About:

A group of hackers who are associated with China has been accused of carrying out a three-year cyber campaign that targeted organizations in 17 countries, including the United States, Europe, and Asia. The hackers, who are known as TAG-22 or Threat Activity Group-22, are believed to be operating on behalf of the Chinese government.

 

What Happened?

In order to find the victims, the hackers employed a number of strategies, such as spear phishing, watering hole attacks, and exploiting known security flaws. They also employed a range of malware, such as trojans, ransomware, and backdoors.

Governments, think tanks, universities, and corporations were among the many organizations that the hackers targeted. They are suspected of having stolen sensitive material, including government secrets, personal information, and intellectual property.

A cybersecurity company called Recorded Future was the first to discover the cyber campaign. According to Recorded Future, the hackers were employing a number of strategies to avoid detection, including the use of unique infrastructure and malware.

 

How it happened?

China has been charged by the US government with organizing the cyber campaign. The hackers were “likely acting on behalf of the Chinese government,” according to a statement from the US Cybersecurity and Infrastructure Security Agency (CISA), and they were “targeting a wide range of organizations in the United States and around the world.”

Any involvement in the cyber campaign has been refuted by the Chinese government.

The cyberattack serves as a reminder of the rising danger that state-sponsored hacking poses. State-sponsored hackers can be a serious threat to organizations all around the world because they are frequently well-funded and talented.

The China-linked hackers used a variety of techniques to target their victims, including:

Spear phishing is a sort of phishing assault in which hackers send emails that are especially aimed at a specific person or business. The emails frequently have the appearance of coming from a reputable organization, such a bank or government body.

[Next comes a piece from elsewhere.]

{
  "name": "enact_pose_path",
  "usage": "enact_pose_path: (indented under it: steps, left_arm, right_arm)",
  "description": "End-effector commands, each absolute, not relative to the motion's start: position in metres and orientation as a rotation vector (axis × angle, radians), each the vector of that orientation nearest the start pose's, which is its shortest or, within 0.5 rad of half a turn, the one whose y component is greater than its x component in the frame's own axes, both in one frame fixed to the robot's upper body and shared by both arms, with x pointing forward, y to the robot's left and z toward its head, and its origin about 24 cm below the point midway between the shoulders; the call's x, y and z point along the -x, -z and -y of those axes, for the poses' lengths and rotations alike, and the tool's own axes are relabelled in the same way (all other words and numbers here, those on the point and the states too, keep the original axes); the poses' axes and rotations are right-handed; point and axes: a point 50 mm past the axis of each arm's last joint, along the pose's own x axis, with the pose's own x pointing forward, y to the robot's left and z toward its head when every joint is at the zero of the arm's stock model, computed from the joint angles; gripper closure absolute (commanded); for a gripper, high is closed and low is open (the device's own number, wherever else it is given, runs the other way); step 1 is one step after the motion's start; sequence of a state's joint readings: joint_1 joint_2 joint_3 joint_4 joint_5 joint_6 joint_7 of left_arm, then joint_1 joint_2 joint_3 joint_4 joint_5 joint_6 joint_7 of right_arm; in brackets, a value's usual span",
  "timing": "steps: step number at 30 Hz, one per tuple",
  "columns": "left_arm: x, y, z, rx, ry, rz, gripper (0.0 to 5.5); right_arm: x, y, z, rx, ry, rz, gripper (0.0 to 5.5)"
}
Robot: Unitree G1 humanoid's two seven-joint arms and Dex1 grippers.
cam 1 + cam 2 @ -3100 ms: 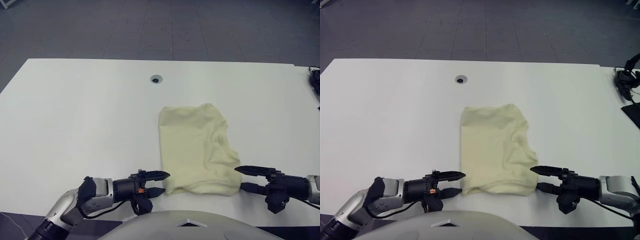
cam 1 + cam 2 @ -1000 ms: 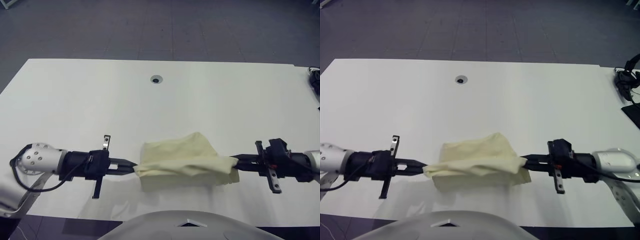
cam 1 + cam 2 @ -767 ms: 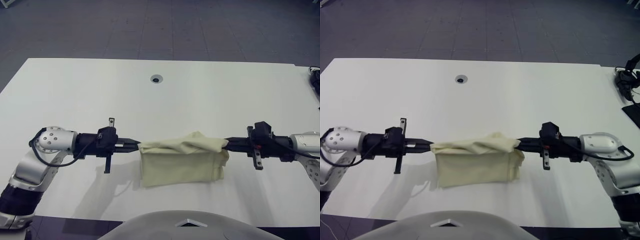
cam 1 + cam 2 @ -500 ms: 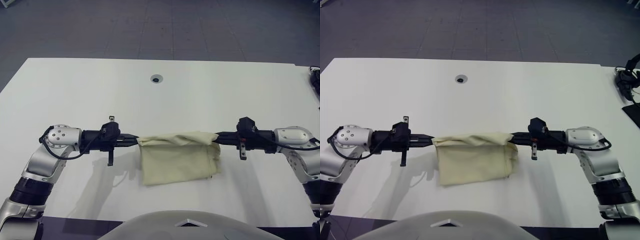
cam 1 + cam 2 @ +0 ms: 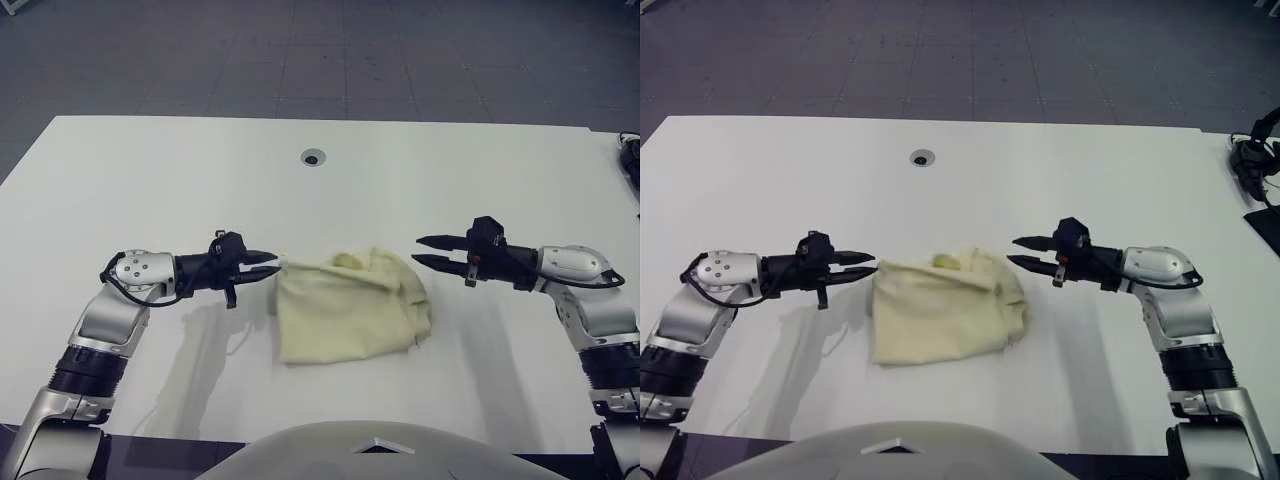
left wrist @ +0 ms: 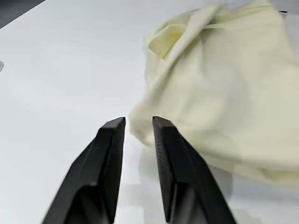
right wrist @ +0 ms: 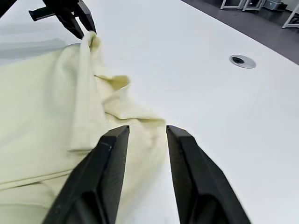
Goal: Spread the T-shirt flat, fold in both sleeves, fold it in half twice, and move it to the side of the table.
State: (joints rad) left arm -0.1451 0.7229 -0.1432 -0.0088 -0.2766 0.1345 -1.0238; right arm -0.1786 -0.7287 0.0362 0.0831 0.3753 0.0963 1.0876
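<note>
The pale yellow T-shirt (image 5: pixel 350 305) lies folded in a rumpled rectangle on the white table (image 5: pixel 150 180), a little toward the near edge. My left gripper (image 5: pixel 272 263) is open just off the shirt's far left corner; in the left wrist view that corner (image 6: pixel 140 122) sits right at the fingertips. My right gripper (image 5: pixel 417 249) hovers open beside the far right corner, a small gap from the cloth (image 7: pixel 46 116). The far edge of the shirt is bunched, with a small fold standing up (image 5: pixel 945 262).
A round cable hole (image 5: pixel 313 157) sits in the table farther back. Black cables and gear (image 5: pixel 1250 160) lie at the far right edge. Bare table surface stretches to the left, right and behind the shirt.
Both grippers carried the shirt's near edge up and over toward the far side, folding it in half, then let go and opened. The shirt now rests loose on the table.
</note>
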Motion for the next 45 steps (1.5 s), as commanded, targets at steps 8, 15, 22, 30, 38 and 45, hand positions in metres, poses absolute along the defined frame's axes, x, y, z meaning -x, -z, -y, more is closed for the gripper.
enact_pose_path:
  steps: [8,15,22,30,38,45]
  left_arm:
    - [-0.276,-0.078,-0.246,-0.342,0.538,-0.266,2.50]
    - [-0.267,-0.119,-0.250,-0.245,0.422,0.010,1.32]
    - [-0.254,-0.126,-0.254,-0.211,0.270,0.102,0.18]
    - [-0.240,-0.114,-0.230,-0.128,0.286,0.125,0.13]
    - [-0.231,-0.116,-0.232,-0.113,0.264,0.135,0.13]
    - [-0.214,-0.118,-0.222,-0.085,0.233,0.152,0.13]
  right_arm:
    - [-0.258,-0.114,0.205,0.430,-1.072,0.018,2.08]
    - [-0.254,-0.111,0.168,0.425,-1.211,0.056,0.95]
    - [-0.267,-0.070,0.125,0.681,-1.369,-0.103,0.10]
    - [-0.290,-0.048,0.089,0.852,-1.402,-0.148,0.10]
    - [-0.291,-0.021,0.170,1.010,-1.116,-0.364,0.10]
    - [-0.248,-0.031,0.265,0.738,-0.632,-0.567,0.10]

Attacks called “watering holes” can place when hackers gain access to a website that is commonly used by their target victims. Once the website has been broken into, the hackers can next introduce harmful code. The malicious code will unwittingly be downloaded onto the intended victims’ PCs when they visit the website.

Utilizing existing vulnerabilities: In order to access the systems of their victims, the hackers also made use of known weaknesses in hardware and software.

Utilizing various malware: Malware tools utilized by the hackers included backdoors, trojans, and ransomware. Trojans can be used to steal data or install further software, whilst backdoors give hackers direct access to a victim’s system. Data from a victim is encrypted by ransomware, which then requests a payment to unlock the data.

The three-year cyber campaign by China-linked hackers, which targeted businesses in 17 nations, including those in the US, Europe, and Asia, had a variety of negative effects on its victims.

They stole confidential data. According to speculation, the hackers stole critical material including government secrets, personal information, and intellectual property. The Chinese government may use this information to undertake espionage, extort money from people or businesses, or gain a competitive edge.

They interfered with business. By shutting down systems, erasing data, and conducting denial-of-service attacks, the hackers also interfered with the operations of their victims. Organizations may suffer considerable financial losses as well as reputational harm as a result of this.

They made people nervous and uneasy. The victims of the cyber campaign were likewise shaken by anxiety and apprehension. Possibly out of concern for additional assaults, the organizations that were targeted were hesitant to divulge details about the incident. This might make it more difficult to express oneself freely and work together.

Although the cyber campaign’s specifics are still being looked at, it is obvious that it was a massive strike with wide-ranging effects. The hackers were highly trained and well-equipped, and they were able to target a variety of businesses.

 

Remediations:

• Use strong passwords and multi-factor authentication: Strong passwords and multi-factor authentication can make it more difficult for hackers to gain access to your systems.
• Keep your software up to date: Software updates often include security patches that can help to protect you from known vulnerabilities.
• Use a security awareness training program: A security awareness training program can help your employees to identify and avoid phishing emails and other common cyberattacks.
• Monitor your network for suspicious activity: A network monitoring solution can help you to detect and respond to malicious activity on your network.
• Have a plan in place in case of a cyberattack: Having a plan in place can help you to minimize the damage caused by a cyberattack.